CTM36570 - Particular topics: companies in partnership: investment partnerships: procedures for

The Office dealing with the general partner, should normally also deal with the investment partnership. That Office should issue the partnership with a partnership return. If all the members of the partnership are companies then the partnership cannot be required to make a partnership return for an accounting period that ends before 1 July 1999, the ‘appointed day’ for CT SA purposes. You can request such a partnership to make a return if their accounting period ends before that date but you cannot require them to do so.

If you decide to open an enquiry into the partnership return the examination of the return should be made with a view to confirming the partnership’s taxable profit or allowable loss for each relevant class of income and the allocation of those amounts among the partners in accordance with the partnership agreement. In making those calculations the rules set out at CTM36510 to CTM36540 are to be followed.

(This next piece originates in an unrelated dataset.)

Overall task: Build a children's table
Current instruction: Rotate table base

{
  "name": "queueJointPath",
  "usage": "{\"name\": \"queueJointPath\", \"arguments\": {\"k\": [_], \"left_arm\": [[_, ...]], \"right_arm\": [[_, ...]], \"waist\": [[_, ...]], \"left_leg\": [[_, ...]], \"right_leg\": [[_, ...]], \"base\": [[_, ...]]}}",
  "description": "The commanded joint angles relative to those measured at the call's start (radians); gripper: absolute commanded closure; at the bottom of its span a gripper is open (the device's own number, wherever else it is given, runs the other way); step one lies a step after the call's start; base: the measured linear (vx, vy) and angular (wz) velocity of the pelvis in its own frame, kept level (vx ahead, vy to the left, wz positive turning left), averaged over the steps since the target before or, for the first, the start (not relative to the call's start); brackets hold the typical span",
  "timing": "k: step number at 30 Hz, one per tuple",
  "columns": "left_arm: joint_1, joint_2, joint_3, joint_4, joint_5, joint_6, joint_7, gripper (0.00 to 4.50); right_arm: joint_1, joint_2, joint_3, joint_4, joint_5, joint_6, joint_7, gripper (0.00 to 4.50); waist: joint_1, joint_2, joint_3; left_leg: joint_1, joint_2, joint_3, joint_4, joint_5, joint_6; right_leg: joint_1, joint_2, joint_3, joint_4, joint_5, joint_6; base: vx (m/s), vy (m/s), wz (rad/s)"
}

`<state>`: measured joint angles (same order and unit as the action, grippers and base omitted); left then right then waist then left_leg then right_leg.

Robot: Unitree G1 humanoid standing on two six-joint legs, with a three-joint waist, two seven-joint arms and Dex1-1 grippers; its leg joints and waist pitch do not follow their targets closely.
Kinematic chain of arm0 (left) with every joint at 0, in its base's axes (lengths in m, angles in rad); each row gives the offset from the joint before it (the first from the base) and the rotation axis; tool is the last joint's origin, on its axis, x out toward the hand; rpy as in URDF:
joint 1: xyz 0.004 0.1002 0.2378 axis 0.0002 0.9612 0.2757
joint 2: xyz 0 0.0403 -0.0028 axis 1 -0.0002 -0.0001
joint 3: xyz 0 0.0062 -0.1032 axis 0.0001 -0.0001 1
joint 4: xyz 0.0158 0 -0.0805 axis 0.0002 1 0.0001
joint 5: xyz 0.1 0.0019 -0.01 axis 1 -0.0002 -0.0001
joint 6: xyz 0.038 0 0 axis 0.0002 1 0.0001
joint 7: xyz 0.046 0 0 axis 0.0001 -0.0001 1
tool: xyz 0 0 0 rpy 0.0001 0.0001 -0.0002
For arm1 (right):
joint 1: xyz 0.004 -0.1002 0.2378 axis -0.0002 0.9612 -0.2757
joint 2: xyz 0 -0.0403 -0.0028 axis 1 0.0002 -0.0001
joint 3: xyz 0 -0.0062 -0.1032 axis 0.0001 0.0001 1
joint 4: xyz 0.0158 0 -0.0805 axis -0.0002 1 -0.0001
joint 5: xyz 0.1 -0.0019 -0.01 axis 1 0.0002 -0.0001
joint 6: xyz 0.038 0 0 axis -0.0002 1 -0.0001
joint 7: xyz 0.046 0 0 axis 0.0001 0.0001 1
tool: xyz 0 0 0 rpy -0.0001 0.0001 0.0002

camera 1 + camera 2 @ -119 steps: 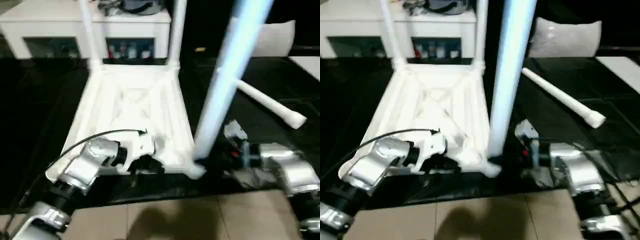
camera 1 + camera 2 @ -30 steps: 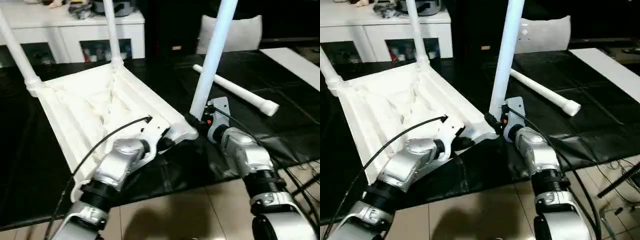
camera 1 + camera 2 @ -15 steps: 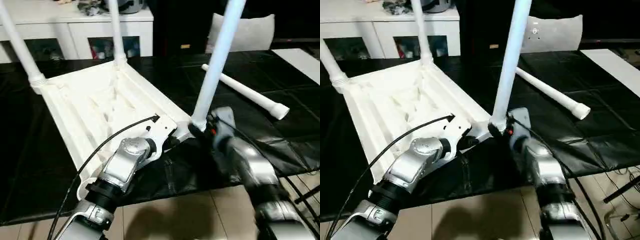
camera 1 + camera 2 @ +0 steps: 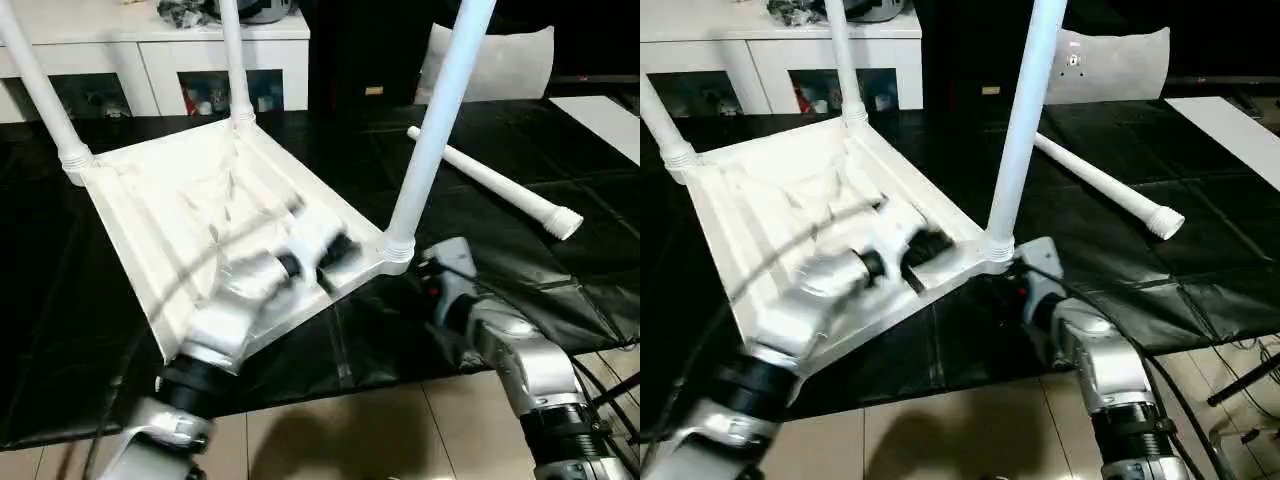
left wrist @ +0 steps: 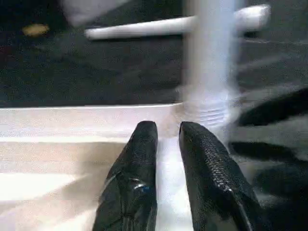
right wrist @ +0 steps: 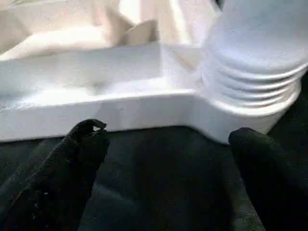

Any claim by a partner for a deduction of any kind from their share of the gross income of the partnership should be examined under the normal rules for that type of receipt. The deduction most commonly claimed will be management expenses. When the BVCA guidelines (see CTM36580) were issued it was considered that only the general partner would be entitled to these. But you may now accept that limited partners are entitled to relief for their share of the partnership’s management expenses provided that the limited partner carries on an investment business within ICTA88/S130.